Dive Brief:
- Medicare is bumping reimbursement for hospital outpatient departments by 2.6% for next year, which should result in $5.2 billion more being paid to the providers compared to this year, according to a proposed payment rule released by the CMS on Wednesday.
- If the rule is finalized, ambulatory surgery centers that meet quality standards will also receiving a 2.6% payment bump, equating to about $202 million more in reimbursement in 2025.
- The rule also requires states to provide one year of continuous eligibility in Medicaid and the Children’s Health Insurance Plan for children under the age of 19, formally enacting a requirement in spending legislation passed in 2022 that’s gotten some pushback from red states. The rule also puts baseline safety requirements for hospitals’ obstetric services in place for the first time.
Dive Insight:
The CMS’ proposed 2.6% bump for hospital outpatient centers and ASCs is the same as the agency’s proposed increase for hospital inpatient departments released in April.
Hospital groups decried both rules as insufficient, pointing to their financial turbulence during the COVID-19 pandemic along with higher costs for labor and supplies.
Premier, a group purchasing organization for hospitals, said in a statement Wednesday it was “deeply disappointed” with the rule, which will “continue to widen the chasm between Medicare reimbursement and hospitals’ actual operational costs.”
Hospitals’ argument that they need higher reimbursement from the government in the face of persistent financial challenges doesn’t hold up for most major operators, which have recorded high margins in recent years, including during the pandemic, due to government aid.
Recently, higher patient volumes and strong investment returns — along with a growing focus on offering outpatient services — led most national hospital chains to report year-over-year profit growth in the first quarter this year.
Along with setting a payment increase for 2025, the proposed rule also solidifies continuous coverage requirements for children in safety-net insurance programs from the Consolidated Appropriations Act passed two years ago.
Proponents of the measure cite research finding children who lose coverage for all or part of a year are more likely to have worse health outcomes than children who have coverage continuously.
Keeping eligible children on Medicaid and CHIP is particularly important as states continue to remove beneficiaries from the programs following a pandemic-era pause on disenrollments, patient advocates say. Through June, more than 5 million children were disenrolled from Medicaid because of those redeterminations, according to Georgetown University’s Center for Children and Families.
Last fall, the CMS released guidance to states to implement the continuous coverage requirement, which was effective at the start of this year. As of March, 46 states had implemented the 12-month extension, though a few were lagging behind or were seeking a more limited expansion, according to health policy research firm KFF.
In February, the state of Florida sued the CMS to stop it from enforcing the continuous eligibility requirement, arguing it should still be able to terminate children from coverage if they or their families are unable to pay premiums. A district judge tossed the suit in May but the state is appealing that decision.
With the payment rule, the CMS is also seeking to put new standards for obstetrical services in place for hospitals participating in Medicare. Regulators said their goal is to improve the U.S.’ shoddy maternal health outcomes, which are some of the worst out of all developed nations with 33 deaths per 100,000 live births in 2021.
For Black women, that rate jumps to 70 deaths per 100,000 live births, according to the Centers for Disease Control and Prevention.

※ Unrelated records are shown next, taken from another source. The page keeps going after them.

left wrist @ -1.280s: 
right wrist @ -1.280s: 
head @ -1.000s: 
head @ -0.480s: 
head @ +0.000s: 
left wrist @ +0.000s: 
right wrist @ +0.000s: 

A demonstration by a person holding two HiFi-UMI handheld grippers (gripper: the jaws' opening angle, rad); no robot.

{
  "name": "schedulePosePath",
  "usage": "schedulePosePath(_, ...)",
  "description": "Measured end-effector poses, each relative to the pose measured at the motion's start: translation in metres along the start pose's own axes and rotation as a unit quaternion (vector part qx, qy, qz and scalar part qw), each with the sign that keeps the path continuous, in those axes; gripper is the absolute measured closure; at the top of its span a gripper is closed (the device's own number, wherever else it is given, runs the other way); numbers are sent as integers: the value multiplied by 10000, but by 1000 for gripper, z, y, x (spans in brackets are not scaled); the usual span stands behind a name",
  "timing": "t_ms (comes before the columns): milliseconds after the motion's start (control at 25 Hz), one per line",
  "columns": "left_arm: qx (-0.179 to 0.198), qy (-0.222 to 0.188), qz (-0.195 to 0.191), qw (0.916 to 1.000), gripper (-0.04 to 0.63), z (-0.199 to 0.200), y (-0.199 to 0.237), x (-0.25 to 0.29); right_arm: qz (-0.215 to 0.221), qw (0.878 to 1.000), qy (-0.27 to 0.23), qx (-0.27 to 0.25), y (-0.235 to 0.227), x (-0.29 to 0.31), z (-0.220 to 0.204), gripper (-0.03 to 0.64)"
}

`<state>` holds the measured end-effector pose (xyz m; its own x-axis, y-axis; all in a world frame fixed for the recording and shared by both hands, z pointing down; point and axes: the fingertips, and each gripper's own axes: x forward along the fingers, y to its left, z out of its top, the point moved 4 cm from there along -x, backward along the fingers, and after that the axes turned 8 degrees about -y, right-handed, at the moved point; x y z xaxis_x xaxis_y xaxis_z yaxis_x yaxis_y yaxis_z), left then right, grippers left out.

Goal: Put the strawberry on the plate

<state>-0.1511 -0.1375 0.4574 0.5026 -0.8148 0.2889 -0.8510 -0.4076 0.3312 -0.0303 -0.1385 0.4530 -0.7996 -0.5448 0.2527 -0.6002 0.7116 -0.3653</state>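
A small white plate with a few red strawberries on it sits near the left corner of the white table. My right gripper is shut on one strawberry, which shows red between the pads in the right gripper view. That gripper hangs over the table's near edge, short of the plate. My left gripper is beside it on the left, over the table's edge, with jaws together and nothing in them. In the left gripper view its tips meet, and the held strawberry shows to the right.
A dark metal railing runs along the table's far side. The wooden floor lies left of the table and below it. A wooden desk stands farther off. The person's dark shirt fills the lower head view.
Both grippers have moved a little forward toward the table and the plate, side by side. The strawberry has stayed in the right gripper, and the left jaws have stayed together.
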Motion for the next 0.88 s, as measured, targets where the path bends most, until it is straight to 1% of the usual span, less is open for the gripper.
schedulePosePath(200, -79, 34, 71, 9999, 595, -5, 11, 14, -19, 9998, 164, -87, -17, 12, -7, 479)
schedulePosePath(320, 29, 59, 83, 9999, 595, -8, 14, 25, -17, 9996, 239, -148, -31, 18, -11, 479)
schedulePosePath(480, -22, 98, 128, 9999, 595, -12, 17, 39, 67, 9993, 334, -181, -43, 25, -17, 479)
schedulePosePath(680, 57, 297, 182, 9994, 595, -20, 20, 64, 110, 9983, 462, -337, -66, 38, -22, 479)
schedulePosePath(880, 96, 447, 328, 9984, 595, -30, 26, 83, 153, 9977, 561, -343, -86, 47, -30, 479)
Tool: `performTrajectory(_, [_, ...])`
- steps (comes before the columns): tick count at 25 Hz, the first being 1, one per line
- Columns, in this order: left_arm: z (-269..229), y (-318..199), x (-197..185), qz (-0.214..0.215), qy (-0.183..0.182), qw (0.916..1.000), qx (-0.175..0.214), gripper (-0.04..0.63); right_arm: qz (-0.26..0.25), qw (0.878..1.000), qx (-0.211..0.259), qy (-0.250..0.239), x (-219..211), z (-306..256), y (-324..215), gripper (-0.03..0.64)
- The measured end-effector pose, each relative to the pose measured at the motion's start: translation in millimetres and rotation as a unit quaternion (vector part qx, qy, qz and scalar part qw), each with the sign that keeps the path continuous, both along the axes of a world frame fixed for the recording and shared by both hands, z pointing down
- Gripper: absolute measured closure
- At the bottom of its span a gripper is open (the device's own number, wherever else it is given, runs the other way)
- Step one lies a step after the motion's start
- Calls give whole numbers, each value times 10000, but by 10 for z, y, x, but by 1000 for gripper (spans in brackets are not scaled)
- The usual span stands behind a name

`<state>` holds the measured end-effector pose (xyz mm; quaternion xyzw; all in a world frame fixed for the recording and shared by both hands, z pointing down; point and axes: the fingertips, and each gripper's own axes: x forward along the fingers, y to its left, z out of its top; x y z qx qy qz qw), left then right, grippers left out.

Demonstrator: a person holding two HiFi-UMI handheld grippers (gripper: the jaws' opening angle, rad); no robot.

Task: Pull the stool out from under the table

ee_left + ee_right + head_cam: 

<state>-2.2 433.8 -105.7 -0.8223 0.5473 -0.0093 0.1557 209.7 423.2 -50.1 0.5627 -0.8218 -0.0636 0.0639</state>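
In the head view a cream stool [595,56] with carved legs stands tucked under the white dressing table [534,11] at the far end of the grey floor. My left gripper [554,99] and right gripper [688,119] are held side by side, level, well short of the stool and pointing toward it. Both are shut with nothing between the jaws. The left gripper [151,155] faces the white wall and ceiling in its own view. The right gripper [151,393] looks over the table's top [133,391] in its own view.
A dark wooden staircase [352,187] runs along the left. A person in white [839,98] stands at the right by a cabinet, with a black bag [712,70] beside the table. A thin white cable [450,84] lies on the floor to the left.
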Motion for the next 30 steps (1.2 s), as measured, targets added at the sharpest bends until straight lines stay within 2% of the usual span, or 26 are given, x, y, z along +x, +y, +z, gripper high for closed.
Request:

The proposed standards include requirements for maternal quality assessment and performance improvement, maternal health data reporting and baseline standards for organization, staffing and care delivery in obstetrical units.

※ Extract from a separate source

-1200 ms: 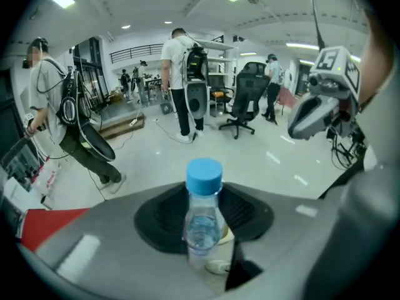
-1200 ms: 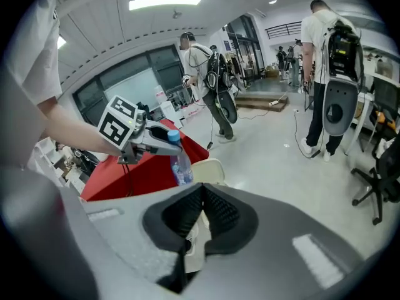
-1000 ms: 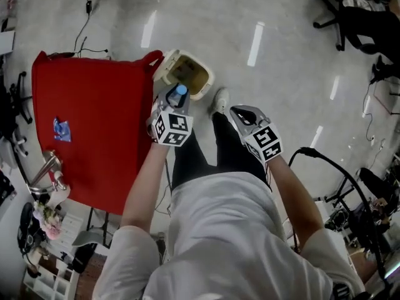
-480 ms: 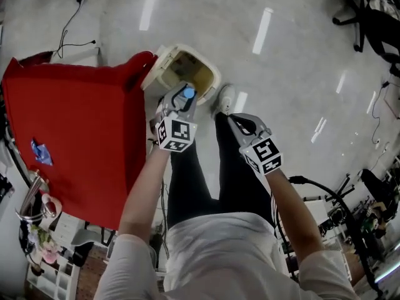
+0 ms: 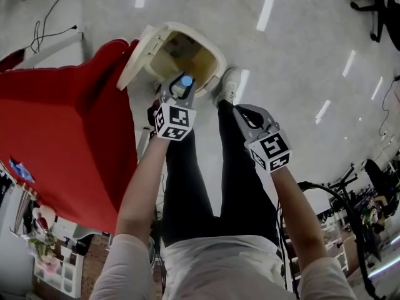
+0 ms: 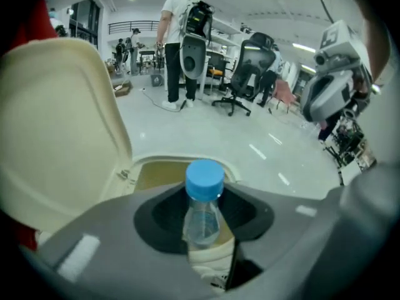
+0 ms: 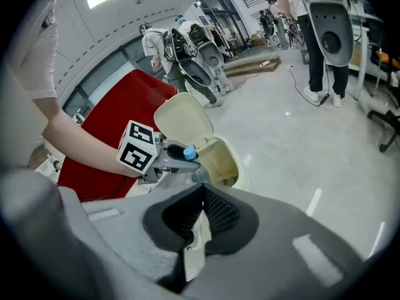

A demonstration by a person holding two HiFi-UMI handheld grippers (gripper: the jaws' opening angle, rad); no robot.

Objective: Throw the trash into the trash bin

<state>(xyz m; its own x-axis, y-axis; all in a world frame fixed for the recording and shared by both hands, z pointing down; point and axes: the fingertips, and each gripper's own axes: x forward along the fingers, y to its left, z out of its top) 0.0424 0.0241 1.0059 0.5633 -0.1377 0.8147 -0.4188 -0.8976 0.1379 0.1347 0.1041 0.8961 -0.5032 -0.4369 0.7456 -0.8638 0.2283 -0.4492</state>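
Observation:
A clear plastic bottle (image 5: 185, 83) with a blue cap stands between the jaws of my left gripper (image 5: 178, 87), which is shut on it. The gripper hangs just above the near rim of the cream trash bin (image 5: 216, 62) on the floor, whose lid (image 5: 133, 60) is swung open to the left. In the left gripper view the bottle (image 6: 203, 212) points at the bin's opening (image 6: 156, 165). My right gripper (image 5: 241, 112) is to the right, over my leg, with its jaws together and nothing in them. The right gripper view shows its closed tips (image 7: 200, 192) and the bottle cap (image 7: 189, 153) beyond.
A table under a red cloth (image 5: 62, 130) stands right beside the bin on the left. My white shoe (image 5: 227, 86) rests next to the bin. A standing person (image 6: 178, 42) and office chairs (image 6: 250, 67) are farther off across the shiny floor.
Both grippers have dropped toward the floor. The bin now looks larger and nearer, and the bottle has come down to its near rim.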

If the rule is finalized as proposed, hospitals that don’t meet the obstetric standards will be booted out of Medicare. That’s a steep punishment, Premier noted.

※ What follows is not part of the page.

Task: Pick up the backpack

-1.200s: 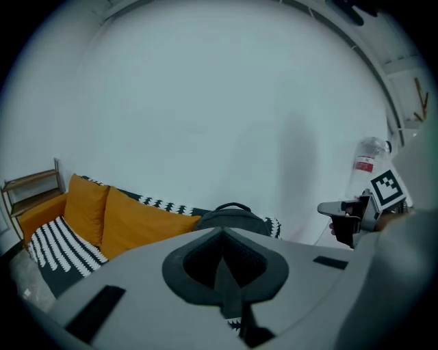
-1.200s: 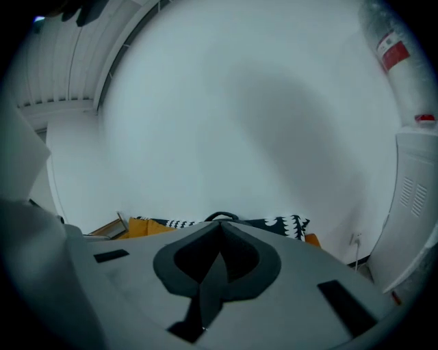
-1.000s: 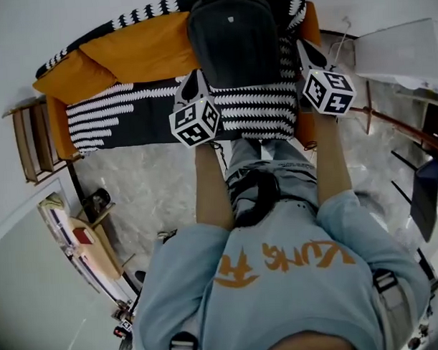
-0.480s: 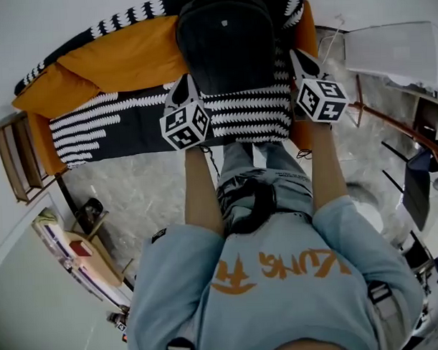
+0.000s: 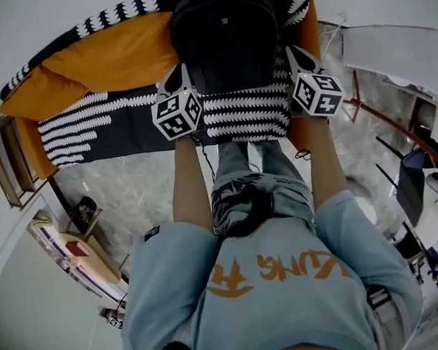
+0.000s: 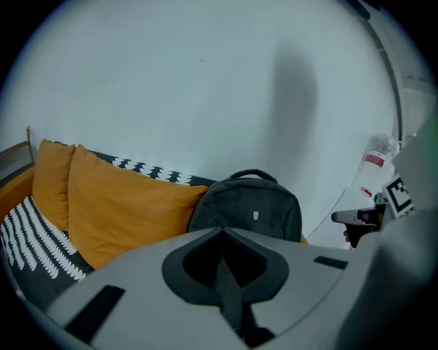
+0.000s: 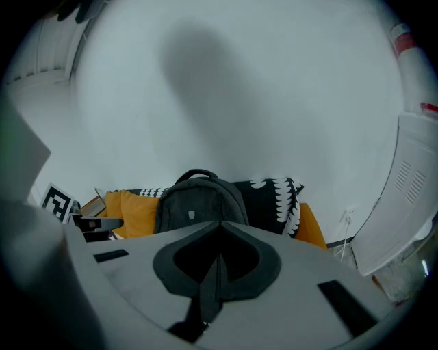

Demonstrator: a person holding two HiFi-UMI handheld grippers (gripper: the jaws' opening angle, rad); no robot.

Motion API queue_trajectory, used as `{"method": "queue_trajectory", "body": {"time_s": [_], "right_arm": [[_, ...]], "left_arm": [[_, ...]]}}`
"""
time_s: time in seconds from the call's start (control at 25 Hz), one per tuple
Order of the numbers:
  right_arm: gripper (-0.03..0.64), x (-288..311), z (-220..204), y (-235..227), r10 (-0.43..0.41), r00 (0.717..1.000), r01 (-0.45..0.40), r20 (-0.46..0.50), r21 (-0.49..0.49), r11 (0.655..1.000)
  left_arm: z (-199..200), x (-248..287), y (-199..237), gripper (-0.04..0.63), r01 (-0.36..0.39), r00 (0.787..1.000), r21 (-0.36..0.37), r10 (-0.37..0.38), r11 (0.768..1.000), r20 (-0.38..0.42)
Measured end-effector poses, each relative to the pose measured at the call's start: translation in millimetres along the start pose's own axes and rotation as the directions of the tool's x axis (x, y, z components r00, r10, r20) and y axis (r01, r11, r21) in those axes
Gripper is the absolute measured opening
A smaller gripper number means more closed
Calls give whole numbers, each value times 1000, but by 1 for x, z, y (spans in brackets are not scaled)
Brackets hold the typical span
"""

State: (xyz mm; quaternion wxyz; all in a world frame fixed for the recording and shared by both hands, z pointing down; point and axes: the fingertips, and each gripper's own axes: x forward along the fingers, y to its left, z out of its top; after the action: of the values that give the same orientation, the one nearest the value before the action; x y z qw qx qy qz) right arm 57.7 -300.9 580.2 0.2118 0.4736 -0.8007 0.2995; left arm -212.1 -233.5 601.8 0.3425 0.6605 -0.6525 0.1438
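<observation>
A black backpack (image 5: 225, 34) stands upright on a sofa, leaning against the back, with its top handle up. It also shows in the left gripper view (image 6: 248, 208) and in the right gripper view (image 7: 198, 202). My left gripper (image 5: 178, 70) hovers just off the backpack's left side, shut and holding nothing; its closed jaws (image 6: 222, 231) point at the bag. Off the bag's right side my right gripper (image 5: 293, 52) is likewise shut and empty, its jaws (image 7: 220, 227) aimed at the bag. Neither gripper touches the backpack.
The sofa carries a black-and-white patterned blanket (image 5: 245, 109) and orange cushions (image 5: 107, 56). A wooden side table (image 5: 7, 156) stands at its left end, a white appliance (image 5: 394, 53) at its right. Shoes (image 5: 87, 207) lie on the marble floor. A white wall rises behind.
Both grippers have sunk and moved forward toward the sofa, ending closer alongside the backpack. Their jaws stayed shut throughout.
</observation>
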Motion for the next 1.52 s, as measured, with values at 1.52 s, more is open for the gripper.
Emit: {"method": "queue_trajectory", "body": {"time_s": [1.52], "right_arm": [[183, 138, -58, -49, -42, 981, 46, -189, 15, 999]], "left_arm": [[-46, 153, 62, 214, 101, 977, -33, -106, 994, -184]]}}
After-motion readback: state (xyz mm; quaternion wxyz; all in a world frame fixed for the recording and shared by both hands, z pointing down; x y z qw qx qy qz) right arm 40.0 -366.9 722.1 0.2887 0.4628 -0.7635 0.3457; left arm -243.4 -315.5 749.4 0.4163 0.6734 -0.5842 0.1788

“An obstetric services [condition of participation] that results in the loss of Medicare certification for compliance failure is far too harsh a penalty,” said Soumi Saha, the group’s SVP of government affairs, in Premier’s statement.
The rule also requires Medicare to complete prior authorization requests for hospital outpatient services in seven days, down from the previous 10-day window. The update brings traditional Medicare in line with shorter prior authorization review standards for other insurers, including those operating Medicare Advantage plans.
Regulators are also proposing changes that should make it easier for previously incarcerated individuals who are eligible for Medicare to enroll, and to add more equity measures to programs measuring the quality of outpatient centers, ASCs and rural emergency hospitals.